En 1940, le Queen Mary part pour Sydney, où il est converti, avec plusieurs autres paquebots, en navire de transport de troupes pour emmener les soldats australiens et néo-zélandais vers le Royaume-Uni. Il est rejoint dans cette tâche par le Queen Elizabeth. Ils sont alors les navires de transport de troupes les plus grands et les plus rapides impliqués dans la guerre, emportant souvent 15 000 hommes par traversée, souvent en convoi et sans escorte.

En transport de troupe
Source crédit photo: SS marime.com

En raison de leur taille et de leur prestige, le naufrage de tels navires était une priorité pour la Kriegsmarine. Cependant, leur grande vitesse les rendait impossibles à rattraper par des U-Boote. En 1942, le Queen Mary a accidentellement fait couler un de ses navires escortes, le croiseur léger HMS Curacoa, causant ainsi la perte de 338 hommes d'équipage. Pour éviter de se faire couler par des sous-marins, il ne s'est pas arrêté pour leur porter secours. Si la capacité du Queen Mary, en temps normal, était d'un peu plus de 2 100 passagers, celle-ci atteignit l'incroyable chiffre de 16 683 lors d'une de ses traversées comme "trooper" en juillet 1943 !

 
Source crédit photo: SS marime.com

A partir de mai 1945, il rapatria chez eux les soldats américains, les Etats-Unis se trouvant confrontés à la Guerre du Pacifique. Puis, entre janvier et mai 1946, il ramena femmes et enfants de soldats canadiens et américains.
Pendant toutes ces années de guerre, il aura transporté quelque 800 000 personnes.



Le crépuscule des géants:


A partir de 1947, les deux "Queens" (Queen Mary et Queen Elisabeth) reprirent leur service transatlantique, à une vitesse moyenne de 28 nœuds. Départ régulier de New York les mercredis, arrivée à Southampton (via Cherbourg) les lundis suivants. Dans l'autre sens, l'arrivée à New York se faisait les mardis. Les deux "Cunarders" se croisaient donc au milieu de l'Atlantique durant les week-ends.

 Escale à Cherbourg
Source crédit photo: C.P. Allex

Débarrassé de leur grand rival Normandie, brûlé dans le port de New York pendant la guerre, la rentabilité des deux navires fut assurée tout au long des années 50'. 

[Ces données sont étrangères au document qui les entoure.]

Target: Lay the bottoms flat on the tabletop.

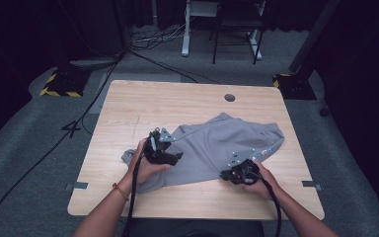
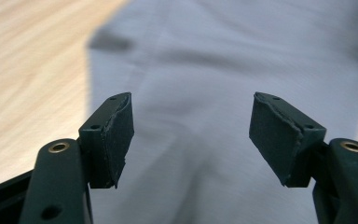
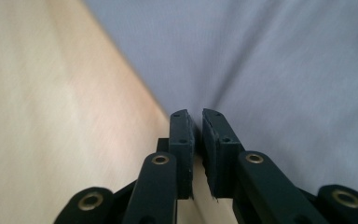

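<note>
A grey garment lies spread and rumpled on the wooden table, with a small coloured label near its right end. My left gripper hovers over the garment's left part. In the left gripper view it is open, with grey cloth below the gap and nothing between the pads. My right gripper sits at the garment's near edge. In the right gripper view it is shut on that edge, and creases in the cloth run toward the jaws.
A round cable hole sits near the table's far edge. Bare wood lies beside the cloth's edge. On the floor are black cables, a yellow-and-black stand base at far left and white desk legs behind.
</note>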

 Mais la grande époque des liners touchait à sa fin, l'aviation se développant rapidement en ce début des années 60'. Le Queen Mary fut donc assez vite transformé partiellement en navire de croisière, seule activité qu'il garda à partir de 1965. 

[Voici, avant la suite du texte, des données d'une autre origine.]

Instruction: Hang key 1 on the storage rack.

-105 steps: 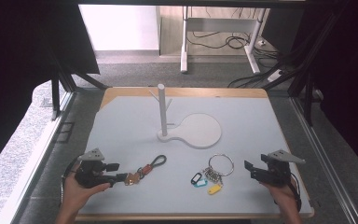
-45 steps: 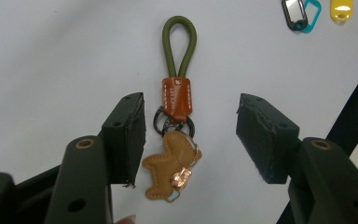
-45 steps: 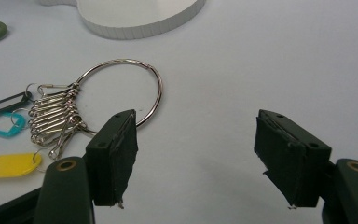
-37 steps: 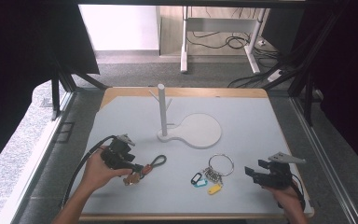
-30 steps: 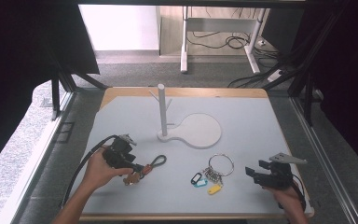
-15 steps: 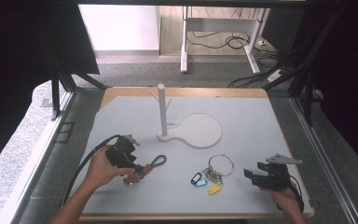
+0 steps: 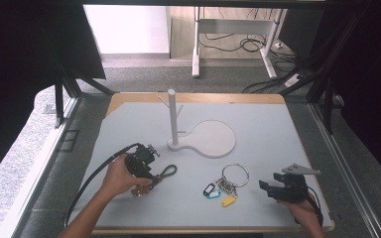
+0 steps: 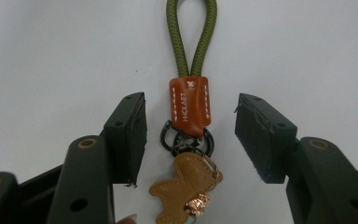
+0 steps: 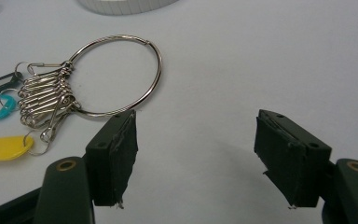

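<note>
Rope keychain [image 8: 189, 84]: lies flat on the grey table [image 7: 278, 129], its orange leather tab midway between the left gripper's [image 8: 191, 135] spread jaws, touched by neither; they have just been closing a little.
Room: bare table on both sides of the jaws.
Right gripper [image 9: 196, 158]: released, empty; steel key ring [image 9: 116, 74] just past its left jaw.
Farther off: white peg stand [image 7: 172, 119], well apart.
Cut off: leather charm [image 8: 184, 193] at the picture's bottom edge.

Table [image 7: 287, 124] had a grey mat top with wood edging. On it: white stand [image 7: 198, 136] with 1 upright post, green-cord keychain [image 7: 163, 173] left of centre, key ring [image 7: 228, 181] with 3 coloured tags right of it.
</note>
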The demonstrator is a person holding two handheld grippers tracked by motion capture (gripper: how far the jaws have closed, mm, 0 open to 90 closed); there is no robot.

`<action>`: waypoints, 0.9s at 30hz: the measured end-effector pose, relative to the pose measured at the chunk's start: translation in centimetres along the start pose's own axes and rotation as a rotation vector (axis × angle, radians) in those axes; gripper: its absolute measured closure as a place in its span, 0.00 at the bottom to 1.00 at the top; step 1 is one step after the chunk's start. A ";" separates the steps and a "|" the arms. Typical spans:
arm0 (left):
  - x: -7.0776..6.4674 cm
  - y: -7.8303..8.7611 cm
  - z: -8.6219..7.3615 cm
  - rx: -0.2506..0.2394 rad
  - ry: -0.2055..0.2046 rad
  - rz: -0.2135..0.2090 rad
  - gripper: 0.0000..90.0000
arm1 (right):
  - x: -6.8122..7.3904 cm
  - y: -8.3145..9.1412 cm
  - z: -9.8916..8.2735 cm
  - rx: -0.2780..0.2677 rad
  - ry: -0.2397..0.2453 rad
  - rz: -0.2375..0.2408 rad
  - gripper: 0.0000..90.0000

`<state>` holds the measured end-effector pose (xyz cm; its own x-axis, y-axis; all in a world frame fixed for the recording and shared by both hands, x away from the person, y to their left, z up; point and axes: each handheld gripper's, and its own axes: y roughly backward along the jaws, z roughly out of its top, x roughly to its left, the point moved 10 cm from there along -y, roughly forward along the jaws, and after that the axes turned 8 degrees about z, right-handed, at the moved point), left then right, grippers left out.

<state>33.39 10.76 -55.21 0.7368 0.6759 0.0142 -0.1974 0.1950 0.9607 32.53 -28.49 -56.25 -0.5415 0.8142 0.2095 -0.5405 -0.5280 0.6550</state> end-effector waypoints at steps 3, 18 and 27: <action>0.0 -0.5 0.2 0.016 -0.006 0.006 0.49 | 0.0 0.0 -0.1 0.005 0.001 -0.003 0.34; -0.5 -2.3 0.3 0.072 -0.046 0.027 0.53 | 0.0 -0.4 -0.4 0.024 0.004 -0.007 0.33; -0.4 -2.8 0.4 0.104 -0.078 0.040 0.60 | 0.1 -0.4 -0.4 0.027 -0.001 -0.006 0.33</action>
<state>33.89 9.61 -57.80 0.7789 0.6232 0.0705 -0.1623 0.0918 0.9825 32.41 -28.35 -56.77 -0.5382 0.8172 0.2062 -0.5260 -0.5169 0.6754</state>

La compagnie décidera de désarmer le navire en 1967 et de le mettre en vente, probablement en vue d'être démoli.
Il appareilla le 16 septembre 1967 pour sa dernière traversée transatlantique.



1967, l'année des survivants:


En effet en 1967, lorsque la Cunard met en vente le paquebot, la ville de Long Beach en Californie, s'en porte acquéreur afin de transformer l'ancien Liner en attraction touristique... Tout comme un certain...Lydia sur une plage du sud de la France.

 
Source crédit photo: Tripadvisor

Après des travaux de transformation pour le convertir à sa nouvelle mission, le navire, toujours propriété de la ville, ouvre comme complexe comprenant salle de séminaires, hôtel, restaurants, visite et partie musée. 

Des intérieurs impeccables et cohérents
une décoration "paquebot" indémodable


une coursive

Une cabine

La timonerie


Le pont des embarcations
Source crédit photos: SS marime.com

Aujourd'hui encore, il règne sur le port de Long Beach dont il est l'une des principales attractions, dernier survivant de la grande époque des Liners transatlantiques.